Previously, if you were using our desktop crawler to feed queries into Import.io and your laptop ran out of batteries (or whatever) then your extraction would fail and you would have to start over. Now you can set Import.io to run multiple URL queries through an Extractor, shut your laptop for the night and let us manage the execution of those queries for you in the cloud while you sleep.
We have increased the number of cloud servers that are available for data extraction by several orders of magnitude. This is the biggest increase that we have ever put in place. More servers means more capacity and an increased speed and success rate for your data extraction. This capacity increase is immediately available for all users on both free and paid plans. The next time that you run queries through Import.io your run will use this new larger infrastructure.
Automatic query retries (for free)
We now detect extraction failures for you and automatically retry all associated queries. In addition, failed queries and query retries no longer count against your monthly query limit: we only count queries that successfully return data.
Previously you would pass URLs into Import.io using our desktop product and then our cloud servers would try to extract the data for you live, there and then. If for some reason the extraction didn’t work, we would just pass you back an error message and move on. The most common reason for such an extraction failure would be a timeout caused by the web page taking too long to respond.
Many users discovered that they could overcome such timeout and other extraction failures by simply retrying all of their failed URLs and thus completing their data extraction with a series of manual retries. But managing these retries yourself is difficult and time consuming. You have to first work out which URLs failed by using a couple of spreadsheets – one with your queries and one with your results – and then do complicated lookups between the two.
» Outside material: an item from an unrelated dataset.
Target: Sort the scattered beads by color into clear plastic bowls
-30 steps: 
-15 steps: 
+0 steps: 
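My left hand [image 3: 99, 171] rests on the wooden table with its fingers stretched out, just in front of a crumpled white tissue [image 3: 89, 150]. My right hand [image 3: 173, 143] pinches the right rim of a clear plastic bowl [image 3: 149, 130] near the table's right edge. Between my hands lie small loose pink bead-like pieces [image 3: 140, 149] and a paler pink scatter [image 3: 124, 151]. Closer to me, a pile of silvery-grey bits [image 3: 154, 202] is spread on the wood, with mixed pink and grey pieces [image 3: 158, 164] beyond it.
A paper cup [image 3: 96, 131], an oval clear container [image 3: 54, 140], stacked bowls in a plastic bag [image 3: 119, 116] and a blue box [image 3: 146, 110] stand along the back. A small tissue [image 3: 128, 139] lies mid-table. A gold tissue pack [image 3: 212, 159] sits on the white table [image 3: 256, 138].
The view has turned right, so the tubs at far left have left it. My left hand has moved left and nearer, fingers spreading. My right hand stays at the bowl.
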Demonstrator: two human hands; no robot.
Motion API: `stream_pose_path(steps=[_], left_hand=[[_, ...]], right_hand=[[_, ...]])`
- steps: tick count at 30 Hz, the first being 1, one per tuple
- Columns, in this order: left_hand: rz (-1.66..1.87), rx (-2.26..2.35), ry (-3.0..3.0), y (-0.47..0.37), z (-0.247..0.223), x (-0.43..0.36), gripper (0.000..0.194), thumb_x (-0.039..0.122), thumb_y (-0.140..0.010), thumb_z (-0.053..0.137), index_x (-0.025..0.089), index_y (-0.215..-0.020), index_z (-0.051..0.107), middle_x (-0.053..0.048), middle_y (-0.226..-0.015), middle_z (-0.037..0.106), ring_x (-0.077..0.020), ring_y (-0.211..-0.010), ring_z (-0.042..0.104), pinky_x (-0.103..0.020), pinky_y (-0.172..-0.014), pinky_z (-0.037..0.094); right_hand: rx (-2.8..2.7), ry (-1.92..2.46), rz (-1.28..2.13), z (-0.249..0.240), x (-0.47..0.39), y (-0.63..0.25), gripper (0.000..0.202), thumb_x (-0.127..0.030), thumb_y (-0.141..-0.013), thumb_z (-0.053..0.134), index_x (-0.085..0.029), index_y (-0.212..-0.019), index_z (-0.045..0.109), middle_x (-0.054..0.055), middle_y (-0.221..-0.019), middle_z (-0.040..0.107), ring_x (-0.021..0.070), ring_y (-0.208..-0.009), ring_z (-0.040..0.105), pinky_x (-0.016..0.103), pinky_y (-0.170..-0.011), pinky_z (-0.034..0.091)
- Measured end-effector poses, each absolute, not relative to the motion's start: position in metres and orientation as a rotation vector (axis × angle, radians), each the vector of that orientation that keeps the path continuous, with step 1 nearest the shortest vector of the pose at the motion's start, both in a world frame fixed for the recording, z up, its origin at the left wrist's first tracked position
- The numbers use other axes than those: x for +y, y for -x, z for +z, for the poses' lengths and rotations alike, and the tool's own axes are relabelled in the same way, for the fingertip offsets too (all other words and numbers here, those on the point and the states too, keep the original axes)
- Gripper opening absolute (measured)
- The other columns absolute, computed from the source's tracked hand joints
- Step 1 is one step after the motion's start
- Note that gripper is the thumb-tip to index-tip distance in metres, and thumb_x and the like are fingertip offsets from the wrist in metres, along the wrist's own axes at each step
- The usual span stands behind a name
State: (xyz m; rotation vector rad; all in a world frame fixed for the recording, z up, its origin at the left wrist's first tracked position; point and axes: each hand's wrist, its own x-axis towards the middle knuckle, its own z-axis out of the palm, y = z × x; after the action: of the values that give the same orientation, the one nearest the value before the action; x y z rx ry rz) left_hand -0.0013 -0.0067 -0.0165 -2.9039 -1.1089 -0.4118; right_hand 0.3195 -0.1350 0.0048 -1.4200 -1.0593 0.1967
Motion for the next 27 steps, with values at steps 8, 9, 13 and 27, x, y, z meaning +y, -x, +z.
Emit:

Once you have worked out which URLs failed, you have to copy and paste those URLs back into your Extractor to run them again. You repeat this entire process until you have no more failures and a completed extraction. Hard work! And more importantly those failed queries and those retry queries counted against your monthly query limit!
That all changes with November’s release. We retry failed queries for you and only count the queries that successfully return data against your monthly query limit.
Be aware that even with automatic query retries it is still possible for you to experience query failures because while we will retry a failed query a number of times during your extraction, we don’t retry a failed query indefinitely. That said, if you do still experience query failures we have also made it much easier for you to manage retries yourself. Simply download the log file associated with your run, select the failed queries from the log file and resubmit them to your Extractor.
Slow down to speed up
From today we now dynamically change the speed at which we submit your queries to the website from which you are trying to extract data. We slow down and speed up extraction depending upon the ability of the underlying website to respond to your data requests. We only allow a certain number of connections from all of our users to a single website at any one time so as not to overwhelm the website. If we judge that there are too many connections open to the website then we put your queries into a queue for processing later. This may slightly slow down your real time query rate but we have found that it improves both the speed and quality of the overall extraction.
What you train is what you get
The web browser that is used to render a web page for training is now exactly the same web browser that is used to render a web page for data extraction. This is a very important point.
When using the old version of Import.io there were always two web browsers in play: the browser in the desktop product with which you would train your Extractor and the browser on our servers that would render a web page for extraction. Anyone who has used the web in recent years knows that different web browsers render web pages differently. This matters for web data extraction because not only the appearance but the actual contents of a web page can change depending upon the web browser that you are using.
Differences in how our two browsers rendered web pages was a number one reason for extraction failure on our old platform. Old users may remember the dreaded “Publish Request Failure” error message. Well we have entirely eliminated “Publish Request Failures” with this release. You will find that with our new synchronized browser sitting at the heart of Import.io you will experience a much higher extraction success rate.
Extraction time remaining
One last thing. When an extraction is running we now display the estimated time that it will take for your run to complete. If you judge the completion time to be too great then you can interrupt your run mid-flight and the data that has been extracted up to that point will be available for you to download.